Of course, Angelou was no stranger to controversy either. She worked for Martin Luther King Jr’s SCLC, and her autobiographies often brought startling, uncomfortable truths to public attention. Phrases such as “If growing up is painful for the Southern Black girl, being aware of her displacement is the rust on the razor that threatens the throat” made the truth of segregated society quite apparent, and wasn’t always well-received (especially by white media). She also addressed the social distaste for black female culture, ‘the fact that the adult American Negro female emerges a formidable character is often met with amazement, distaste and even belligerence’, a distaste still prevalent today, arguing that the systematic racism which black girls experience could hardly produce any other result. In Freedom, Beyoncé openly sings ‘Freedom! Freedom! I can’t move / Freedom, cut me loose!’; Angelou goes for a more subtle approach, as seen in the poem Harlem Hopscotch. ‘In the air, now both feet down. Since you black, don’t stick around. Food is gone, the rent is due, curse and cry and then jump two’. She highlights the everyday issues faced by black families, which often aren’t seen by those who don’t suffer in the same way.

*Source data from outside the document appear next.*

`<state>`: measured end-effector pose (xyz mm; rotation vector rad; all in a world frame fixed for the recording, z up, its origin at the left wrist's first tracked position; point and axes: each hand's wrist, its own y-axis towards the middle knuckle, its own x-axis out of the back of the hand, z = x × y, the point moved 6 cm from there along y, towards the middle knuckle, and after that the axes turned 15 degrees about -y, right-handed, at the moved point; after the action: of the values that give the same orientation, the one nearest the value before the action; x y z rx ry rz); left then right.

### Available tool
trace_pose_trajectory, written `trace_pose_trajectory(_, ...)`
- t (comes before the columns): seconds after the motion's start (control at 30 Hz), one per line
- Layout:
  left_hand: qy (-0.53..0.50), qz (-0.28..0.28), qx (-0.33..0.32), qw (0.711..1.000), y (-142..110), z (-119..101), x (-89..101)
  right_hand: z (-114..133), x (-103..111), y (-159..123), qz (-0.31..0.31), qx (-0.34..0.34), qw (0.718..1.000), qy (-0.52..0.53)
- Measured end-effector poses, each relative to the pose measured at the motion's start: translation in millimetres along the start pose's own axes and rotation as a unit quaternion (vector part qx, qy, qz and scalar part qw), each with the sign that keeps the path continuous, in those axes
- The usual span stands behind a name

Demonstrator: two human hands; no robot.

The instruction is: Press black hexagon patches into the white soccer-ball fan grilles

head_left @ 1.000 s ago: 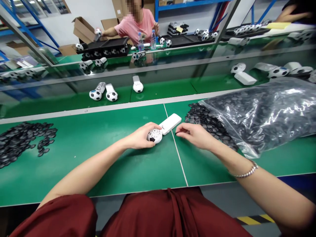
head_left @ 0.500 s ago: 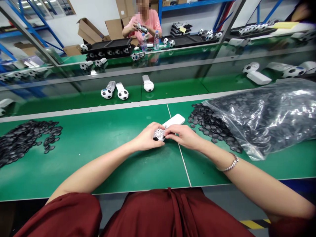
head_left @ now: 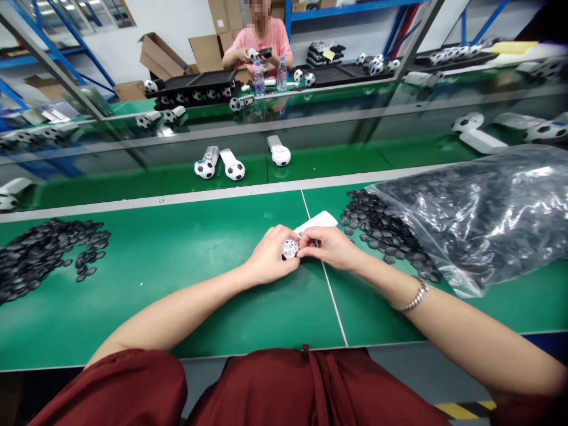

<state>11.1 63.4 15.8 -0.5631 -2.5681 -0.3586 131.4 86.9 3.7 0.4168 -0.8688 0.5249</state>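
My left hand [head_left: 269,257] is wrapped round the ball-shaped head of a white soccer-ball fan [head_left: 290,248], which lies on the green table [head_left: 177,266]. Its white handle [head_left: 320,221] points away to the upper right. My right hand [head_left: 328,247] pinches at the right side of the ball head, fingertips pressed against it. What lies between those fingertips is too small to make out. A heap of small black hexagon pieces [head_left: 377,228] lies just right of my hands.
A clear plastic bag [head_left: 479,207] full of black pieces spills onto the table at right. Another pile of black pieces [head_left: 39,251] lies at far left. Three finished fans [head_left: 235,163] sit on the conveyor beyond. A person in pink [head_left: 261,41] works opposite.
My right hand came from the table beside the heap to the fan's ball head and now presses on it. My left hand has kept its grip on the fan.
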Motion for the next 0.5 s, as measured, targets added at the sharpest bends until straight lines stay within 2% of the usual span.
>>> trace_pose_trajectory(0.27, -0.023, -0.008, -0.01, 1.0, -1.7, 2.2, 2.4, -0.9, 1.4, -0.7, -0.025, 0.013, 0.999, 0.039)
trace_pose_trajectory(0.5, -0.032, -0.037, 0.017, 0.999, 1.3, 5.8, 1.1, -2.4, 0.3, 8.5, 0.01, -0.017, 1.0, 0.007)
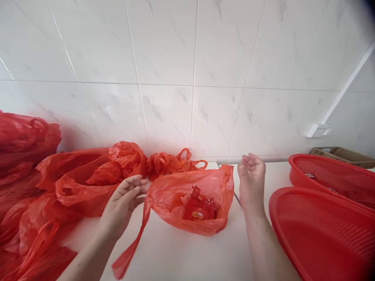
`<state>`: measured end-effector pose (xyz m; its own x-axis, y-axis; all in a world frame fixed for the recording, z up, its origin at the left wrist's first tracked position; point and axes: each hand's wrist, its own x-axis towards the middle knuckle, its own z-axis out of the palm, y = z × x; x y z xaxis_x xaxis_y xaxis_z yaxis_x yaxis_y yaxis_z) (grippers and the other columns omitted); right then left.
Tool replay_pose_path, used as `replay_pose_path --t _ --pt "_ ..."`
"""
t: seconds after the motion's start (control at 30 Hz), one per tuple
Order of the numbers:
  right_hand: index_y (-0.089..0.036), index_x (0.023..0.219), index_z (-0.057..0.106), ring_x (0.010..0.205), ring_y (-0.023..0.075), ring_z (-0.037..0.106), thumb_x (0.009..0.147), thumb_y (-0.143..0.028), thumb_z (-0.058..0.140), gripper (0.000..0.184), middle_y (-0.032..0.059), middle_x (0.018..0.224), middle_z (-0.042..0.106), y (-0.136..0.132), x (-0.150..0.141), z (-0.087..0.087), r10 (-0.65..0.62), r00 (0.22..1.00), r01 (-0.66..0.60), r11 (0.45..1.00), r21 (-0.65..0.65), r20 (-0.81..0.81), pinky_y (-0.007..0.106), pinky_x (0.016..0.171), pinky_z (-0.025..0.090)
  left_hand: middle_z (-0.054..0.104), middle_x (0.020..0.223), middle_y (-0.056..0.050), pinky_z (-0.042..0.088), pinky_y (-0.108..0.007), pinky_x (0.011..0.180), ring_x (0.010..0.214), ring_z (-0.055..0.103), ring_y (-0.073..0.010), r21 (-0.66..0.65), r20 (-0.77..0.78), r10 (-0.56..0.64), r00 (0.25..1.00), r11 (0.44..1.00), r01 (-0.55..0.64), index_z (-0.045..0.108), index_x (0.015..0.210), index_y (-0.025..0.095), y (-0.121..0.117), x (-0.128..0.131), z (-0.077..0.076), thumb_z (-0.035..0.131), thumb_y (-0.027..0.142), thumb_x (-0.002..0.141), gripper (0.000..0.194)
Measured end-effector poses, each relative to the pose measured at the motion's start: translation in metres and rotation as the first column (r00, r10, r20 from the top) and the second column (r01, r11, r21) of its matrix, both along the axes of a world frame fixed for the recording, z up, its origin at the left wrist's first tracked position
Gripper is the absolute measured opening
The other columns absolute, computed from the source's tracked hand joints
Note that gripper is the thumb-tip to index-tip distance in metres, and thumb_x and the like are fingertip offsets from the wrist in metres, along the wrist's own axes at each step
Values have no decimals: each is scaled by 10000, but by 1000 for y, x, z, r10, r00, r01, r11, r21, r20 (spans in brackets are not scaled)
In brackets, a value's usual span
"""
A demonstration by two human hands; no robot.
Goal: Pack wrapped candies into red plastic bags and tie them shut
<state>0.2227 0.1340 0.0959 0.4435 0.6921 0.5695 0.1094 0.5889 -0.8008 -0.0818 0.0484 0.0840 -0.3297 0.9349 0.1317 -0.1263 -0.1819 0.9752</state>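
Observation:
A red plastic bag (pixel 172 187) lies on the white table with its mouth spread toward me. Inside it are several small red printed packets (pixel 199 210). At the bag's left rim is my left hand (pixel 121 201), fingers apart, the tips close to or touching the film; a long bag handle (pixel 131 249) hangs down below them. My right hand (pixel 252 175) is raised just beyond the bag's right edge, with a small gap between them. Its fingers are loosely bent and nothing shows in them.
Heaped red plastic bags (pixel 26 187) cover the left side, with crumpled bags (pixel 164 162) along the tiled wall. Two red plastic baskets (pixel 293 238) stand at the right, a cardboard box (pixel 342 154) behind them. A white socket (pixel 318 130) is on the wall.

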Motion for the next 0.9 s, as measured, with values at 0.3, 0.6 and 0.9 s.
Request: replay_pose_path --t 0.3,0.6,0.9 --pt "-275 1356 373 1343 273 312 657 -800 510 885 111 1452 341 -20 3 9 461 867 -460 886 -51 189 448 1105 250 615 1180 -90 519 -371 766 1015 595 -308 -272 -332 -469 819 879 393 587 1195 270 -11 19 -45 724 214 646 569" --pt "-341 1410 349 1117 287 568 647 -384 794 885 83 1354 512 -28 2 -3 647 752 -487 674 -555 127 433 880 485 603 1235 -134 438 -452 949 1157 531 -338 36 -145 -506 850 856 516 590 1212 199 31 51 -12 757 265 682 560" --pt "-233 931 646 909 228 645 743 -503 681 331 37 930 691 -3 -6 -15 424 712 -569 816 -105 -559 374 812 507 663 1109 -121 509 -397 866 1061 612 -287 153 183 -348 919 934 323 615 1141 165 46 65 0 545 426 854 394"
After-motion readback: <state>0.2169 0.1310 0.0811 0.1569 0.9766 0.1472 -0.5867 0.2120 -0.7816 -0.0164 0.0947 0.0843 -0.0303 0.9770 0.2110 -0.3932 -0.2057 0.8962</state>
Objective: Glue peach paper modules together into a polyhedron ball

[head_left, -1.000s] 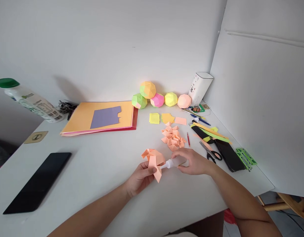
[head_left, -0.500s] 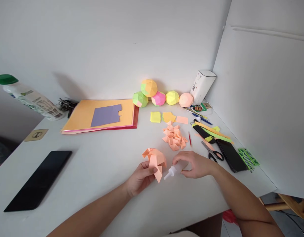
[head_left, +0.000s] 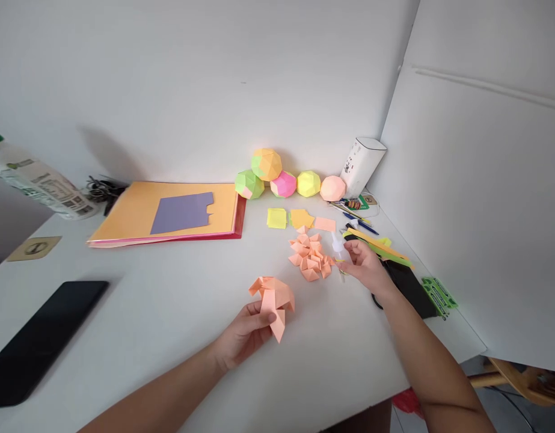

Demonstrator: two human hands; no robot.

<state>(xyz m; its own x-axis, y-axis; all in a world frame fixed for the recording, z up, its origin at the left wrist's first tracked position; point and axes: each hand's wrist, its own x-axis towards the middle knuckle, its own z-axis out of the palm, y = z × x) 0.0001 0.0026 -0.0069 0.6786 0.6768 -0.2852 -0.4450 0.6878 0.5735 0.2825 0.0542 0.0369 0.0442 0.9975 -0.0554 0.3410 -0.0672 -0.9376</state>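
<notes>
My left hand [head_left: 245, 334] pinches a partly assembled origami piece [head_left: 277, 294] of folded peach paper between thumb and fingers, just above the table. Its pointed flaps stick out to the left and downward. To the right, my right hand [head_left: 365, 269] has thumb and fingers at the sides of a small translucent glue bottle [head_left: 340, 257]. The bottle stands upright, its white nozzle pointing up. Beside it lies a pile of folded peach paper units [head_left: 309, 255]. The scissors are mostly hidden behind my right hand and forearm.
Several faceted paper balls [head_left: 308, 184] line the wall, near a white box [head_left: 362, 168]. Sticky notes [head_left: 276, 218] lie before them. Coloured sheets [head_left: 124, 210] and a black tablet [head_left: 47, 340] are at left. A black phone [head_left: 410, 288] lies right, near the side wall.
My right hand has moved away from the origami piece, up and right, with the glue bottle, which has turned from nozzle-down to upright. The view has shifted slightly; my left hand keeps its hold.
</notes>
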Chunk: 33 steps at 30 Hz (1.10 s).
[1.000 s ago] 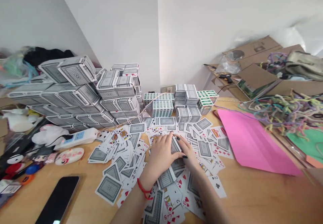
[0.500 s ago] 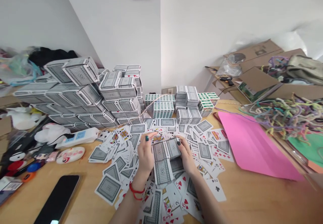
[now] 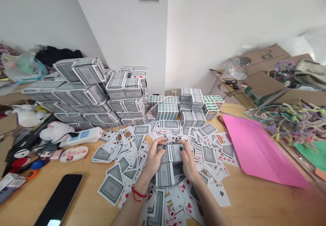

Maya Angelou is revered across the globe for her outstanding literary works. Beyoncé became the highest-paid black musician in history in 2014. They are advocates for female empowerment and an end to discrimination, but above all, both women have produced unapologetic art worth taking note of – a legacy making Beyoncé’s music and Angelou’s literature the perfect companions for one other.